Many thanks for your replies :) I am not sure but I guess it is because of with_reverse. Once I specify the model with_reverse=True it does not work(at least for me) but with the default(False) works well.

bsteenwi commented 2 years ago

Hmm ok fair point, seems like a bug indeed...

I've investigated this problem a little more in-depth together with @GillesVandewiele and we concluded the following: Our walk hashing procedure within pyrdf2vec is as follows:

vertex.name if i == 0 or i % 2 == 1 or self.md5_bytes is None else hash...

More in general, we do not hash the first node within a walk as this node is in most cases the root node (those for which you want to generate an embedding).
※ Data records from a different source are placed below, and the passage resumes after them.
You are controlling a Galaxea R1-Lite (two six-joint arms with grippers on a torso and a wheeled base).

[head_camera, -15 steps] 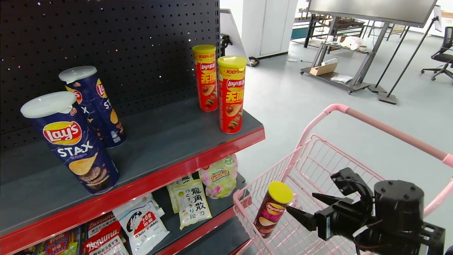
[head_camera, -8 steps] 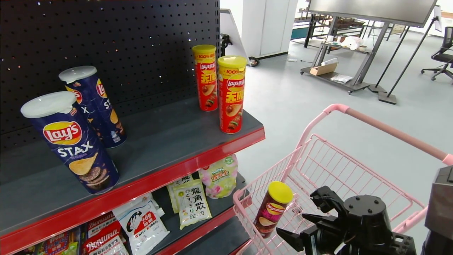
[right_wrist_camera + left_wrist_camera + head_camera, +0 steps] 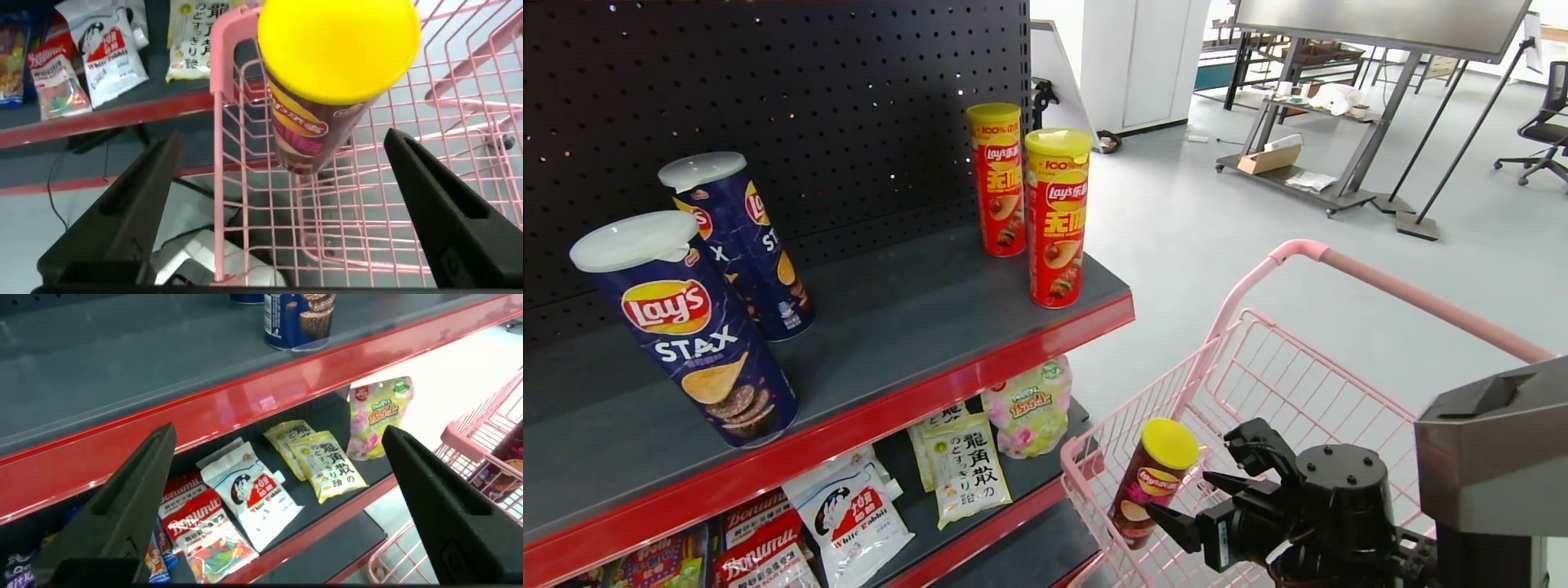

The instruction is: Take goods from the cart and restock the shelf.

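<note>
Yellow-lid can [image 3: 1153,480] upright in pink cart [image 3: 1380,286], just ahead of R claw [image 3: 1181,495], jaws wide open.

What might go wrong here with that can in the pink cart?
1. The can stands tight in the cart corner; a finger of the open right gripper may snag the wires or knock it over.
2. It is tall, so an off-centre grip might let it swing or slip on the lift.
3. The red cans stand near the shelf edge; setting another beside them might topple one.
</note>
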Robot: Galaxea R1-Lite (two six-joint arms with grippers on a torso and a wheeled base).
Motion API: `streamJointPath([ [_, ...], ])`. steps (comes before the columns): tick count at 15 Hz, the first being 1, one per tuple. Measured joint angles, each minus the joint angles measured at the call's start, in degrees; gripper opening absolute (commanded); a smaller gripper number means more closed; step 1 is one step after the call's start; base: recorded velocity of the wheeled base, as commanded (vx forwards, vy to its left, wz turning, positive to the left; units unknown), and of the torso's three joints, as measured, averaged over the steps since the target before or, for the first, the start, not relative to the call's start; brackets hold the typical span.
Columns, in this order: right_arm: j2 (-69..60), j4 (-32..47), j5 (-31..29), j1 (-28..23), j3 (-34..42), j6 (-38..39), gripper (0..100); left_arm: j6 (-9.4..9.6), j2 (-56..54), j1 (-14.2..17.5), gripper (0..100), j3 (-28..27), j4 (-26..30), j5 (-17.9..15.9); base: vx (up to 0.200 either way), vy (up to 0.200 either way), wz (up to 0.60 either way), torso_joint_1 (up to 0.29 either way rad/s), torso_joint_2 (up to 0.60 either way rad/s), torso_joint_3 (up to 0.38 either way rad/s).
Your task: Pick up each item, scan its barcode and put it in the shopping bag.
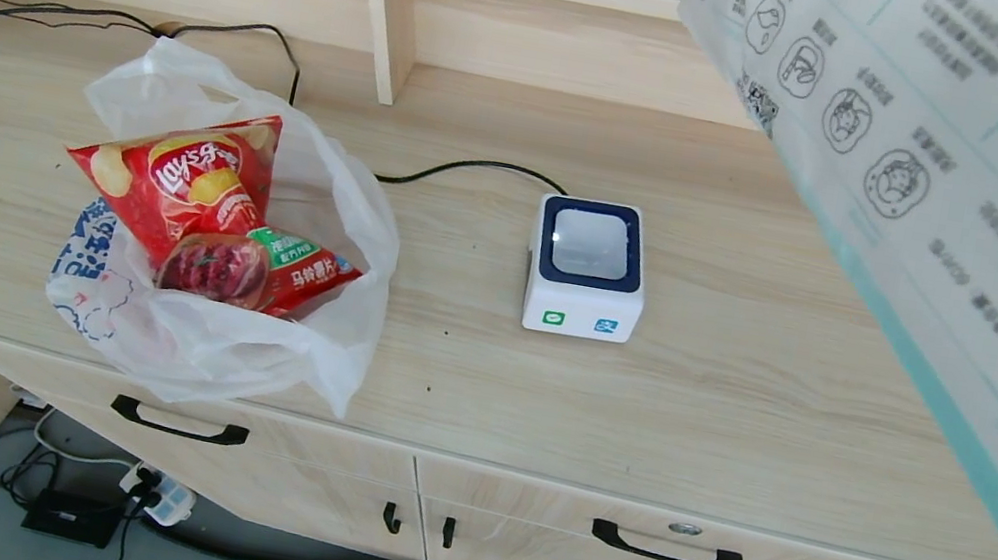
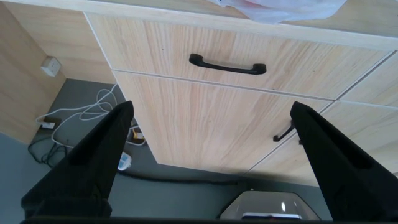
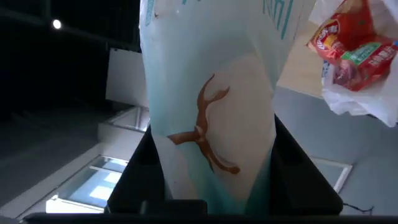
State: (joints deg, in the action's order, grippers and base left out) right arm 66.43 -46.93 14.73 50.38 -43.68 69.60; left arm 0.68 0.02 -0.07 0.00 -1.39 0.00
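A large white and teal packet (image 1: 979,198) hangs high over the counter's right side, close to the head camera. My right gripper (image 3: 214,177) is shut on this packet (image 3: 211,93), one finger on each side. The white shopping bag (image 1: 244,349) lies open on the counter's left part, with a red chips bag (image 1: 190,188) inside it. At the counter's middle stands the white barcode scanner (image 1: 587,264), its window facing up. My left gripper (image 2: 211,112) is open and holds nothing, low in front of the drawers, below the shopping bag (image 2: 280,7).
Black cables (image 1: 468,163) run across the counter from the scanner to the back left. A wooden shelf divider (image 1: 388,33) stands behind. Drawers with black handles (image 1: 665,549) line the front. A power strip (image 1: 159,495) lies on the floor.
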Motion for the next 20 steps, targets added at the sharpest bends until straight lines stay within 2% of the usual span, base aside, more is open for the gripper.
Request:
streamJointPath([
  [5, -0.91, -8.92, 0.02, 2.62, 12.57, 8.37, 0, 0.0, 0.0, 0.0, 100, 0.0, 0.02, 0.0, 0.0, 0.0, 0.0, 0.0, 0.0, 0.0],
  [11, -4.77, -14.97, -0.06, 4.63, 16.18, 29.6, 0, 0.0, 0.0, -0.04, 100, 0.0, 0.0, 0.0, 0.0, 0.0, 0.0, 0.0, 0.0, 0.0],
  [15, -5.16, -20.18, -0.09, 5.66, 21.63, 32.33, 0, 0.02, 0.0, 0.02, 100, 0.0, 0.0, 0.0, 0.0, 0.0, 0.0, 0.0, 0.0, 0.0],
  [17, -5.22, -23.69, -0.06, 6.19, 24.77, 36.08, 0, 0.02, 0.0, 0.0, 100, 0.0, 0.0, 0.0, 0.0, 0.0, 0.0, 0.0, 0.0, 0.0],
  [20, -5.22, -24.91, -0.09, 7.13, 27.98, 40.79, 0, 0.0, 0.0, -0.06, 100, 0.0, 0.0, 0.0, 0.0, 0.0, 0.0, 0.0, 0.0, 0.0],
])
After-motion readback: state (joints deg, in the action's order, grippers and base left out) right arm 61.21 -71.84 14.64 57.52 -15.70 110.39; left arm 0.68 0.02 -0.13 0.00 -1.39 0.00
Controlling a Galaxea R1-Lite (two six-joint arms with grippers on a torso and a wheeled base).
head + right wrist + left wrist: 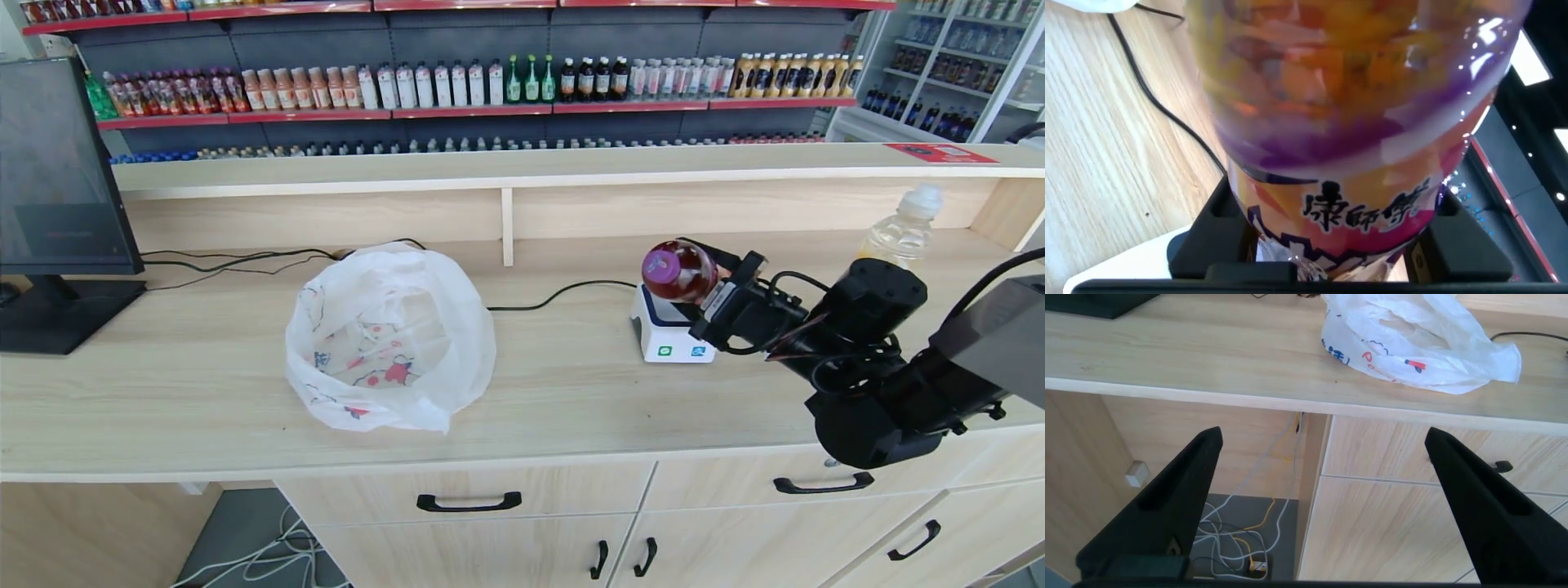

we check if the root node is within the vw vocab during the transform function

if not all([entity in self._model.wv for entity in entities]):
    raise ValueError(
                "The entities must have been provided to fit() first "
                "before they can be transformed into a numerical vector."
            )

But with the with_reverse option set to true, the walks are constructed differently:

if self.with_reverse:
            return [
                r_walk[:-1] + walk
                for walk in fct_search(kg, entity)
                for r_walk in fct_search(kg, entity, is_reverse=True)
            ]

Here you can see that the reverse paths are prefixed to the normal paths, resulting in a node at index 0 different from the root node. The root node will now be hashed somewhere within this path, and cannot be found in the wv vocab in its original form.

As @GillesVandewiele suggested, we might better hash all subjects and predicates within pyrdf2vec and check if the hashed root nodes are available in de wv vocab.

GillesVandewiele commented 2 years ago

Should be fixed with latest push to master!